A reasonable summary at Mother Jones of the events leading to the current situation on the Korean peninsula. Two things are notable, at first read, by their absence, though.
1) “(from 1994) …for three years the Clinton administration stalled on implementing the agreement, hoping that the highly militarized North Korean regime, its people suffering from starvation, would simply collapse.”
This is true, and it’s also true that more than 2 million Koreans died in the meantime. How inconvenient!
2) “In June 2000, the president of South Korea, Kim Dae-jung, acting on his own initiative and without consulting the United States, undertook a historic journey of reconciliation to Pyongyang, in an effort to eradicate the last vestiges of the Cold War on the Korean peninsula.
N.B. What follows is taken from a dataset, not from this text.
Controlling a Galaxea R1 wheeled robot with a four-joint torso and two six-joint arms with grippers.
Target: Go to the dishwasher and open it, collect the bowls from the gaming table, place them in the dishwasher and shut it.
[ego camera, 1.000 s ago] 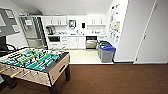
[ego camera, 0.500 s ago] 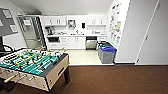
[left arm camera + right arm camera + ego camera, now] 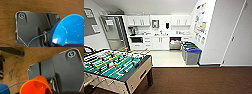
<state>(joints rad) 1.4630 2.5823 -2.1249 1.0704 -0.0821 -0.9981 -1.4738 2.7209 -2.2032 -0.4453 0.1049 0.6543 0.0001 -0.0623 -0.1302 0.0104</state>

His visit produced a breakthrough, and won him the Nobel Peace Prize.”
His visit and ‘breakthrough’ came, in typical Korean fashion, as a result of a bribe of several hundred million US dollars paid by chaebol Hyundai to the DPRK regime. Not all that deserving of accolade, perhaps.
This conclusion, near the end of the piece, is one about which I am very uncertain, to put it mildly :
If President Roh were to ask American troops to leave South Korea altogether, with perhaps only a treaty promising an American “nuclear umbrella” in case the North ever did use nuclear weapons, I believe a reconciliation between the two Koreas might come very speedily.
If the Americans leave entirely, I’m on the next plane out, too. Whether or not I think they ought to be here, they need to be here, at least until Kim Jong Il and his regime has collapsed, as it inevitably will.